* **Your instructions**: State, as a number alone, how many lines of the entries contain the word "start".

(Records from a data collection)
------------------------------------------------
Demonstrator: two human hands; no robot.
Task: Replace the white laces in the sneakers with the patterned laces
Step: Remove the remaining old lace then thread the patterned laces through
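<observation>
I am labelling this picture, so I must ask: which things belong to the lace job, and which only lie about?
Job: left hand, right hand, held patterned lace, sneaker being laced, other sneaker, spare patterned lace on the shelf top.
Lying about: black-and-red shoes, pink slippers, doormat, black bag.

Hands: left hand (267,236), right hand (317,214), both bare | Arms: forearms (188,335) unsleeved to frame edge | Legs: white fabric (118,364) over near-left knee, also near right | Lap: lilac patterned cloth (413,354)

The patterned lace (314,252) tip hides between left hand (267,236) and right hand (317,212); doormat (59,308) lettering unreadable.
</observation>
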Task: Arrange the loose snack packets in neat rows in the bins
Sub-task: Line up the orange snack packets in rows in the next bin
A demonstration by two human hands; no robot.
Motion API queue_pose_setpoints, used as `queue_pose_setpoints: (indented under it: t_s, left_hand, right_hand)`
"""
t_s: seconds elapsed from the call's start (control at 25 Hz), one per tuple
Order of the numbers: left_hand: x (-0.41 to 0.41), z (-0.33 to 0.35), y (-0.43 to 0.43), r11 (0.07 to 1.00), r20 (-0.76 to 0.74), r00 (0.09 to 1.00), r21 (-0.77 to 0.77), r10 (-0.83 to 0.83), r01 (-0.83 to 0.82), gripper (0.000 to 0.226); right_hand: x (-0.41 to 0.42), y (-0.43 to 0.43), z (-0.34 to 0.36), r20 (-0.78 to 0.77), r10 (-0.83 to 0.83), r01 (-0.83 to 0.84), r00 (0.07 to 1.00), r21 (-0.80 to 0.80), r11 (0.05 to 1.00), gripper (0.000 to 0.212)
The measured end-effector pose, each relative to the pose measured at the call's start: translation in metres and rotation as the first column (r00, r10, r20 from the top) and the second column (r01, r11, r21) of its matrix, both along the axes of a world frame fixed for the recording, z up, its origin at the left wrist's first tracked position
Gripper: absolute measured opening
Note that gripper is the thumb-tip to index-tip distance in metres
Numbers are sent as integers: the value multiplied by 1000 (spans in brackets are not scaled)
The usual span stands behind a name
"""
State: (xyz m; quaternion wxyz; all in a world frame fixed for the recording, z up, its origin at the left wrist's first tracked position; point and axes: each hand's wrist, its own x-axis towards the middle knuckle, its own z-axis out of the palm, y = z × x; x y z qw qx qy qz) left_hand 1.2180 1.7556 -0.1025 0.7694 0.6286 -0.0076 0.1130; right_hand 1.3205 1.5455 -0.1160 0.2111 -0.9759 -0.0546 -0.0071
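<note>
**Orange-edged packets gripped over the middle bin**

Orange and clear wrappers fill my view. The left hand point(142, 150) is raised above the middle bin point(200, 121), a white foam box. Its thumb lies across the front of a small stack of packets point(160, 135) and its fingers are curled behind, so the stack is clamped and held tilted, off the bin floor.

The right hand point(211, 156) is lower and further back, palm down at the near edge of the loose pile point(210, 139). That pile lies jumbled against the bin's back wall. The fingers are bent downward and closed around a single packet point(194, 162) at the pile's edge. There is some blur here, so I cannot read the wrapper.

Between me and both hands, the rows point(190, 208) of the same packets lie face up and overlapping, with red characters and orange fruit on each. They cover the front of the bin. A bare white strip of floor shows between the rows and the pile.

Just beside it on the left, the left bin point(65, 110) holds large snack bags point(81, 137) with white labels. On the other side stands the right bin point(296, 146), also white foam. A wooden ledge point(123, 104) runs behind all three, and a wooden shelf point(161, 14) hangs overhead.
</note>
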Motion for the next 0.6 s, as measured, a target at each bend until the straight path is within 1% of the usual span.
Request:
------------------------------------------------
* **The completed task**: 2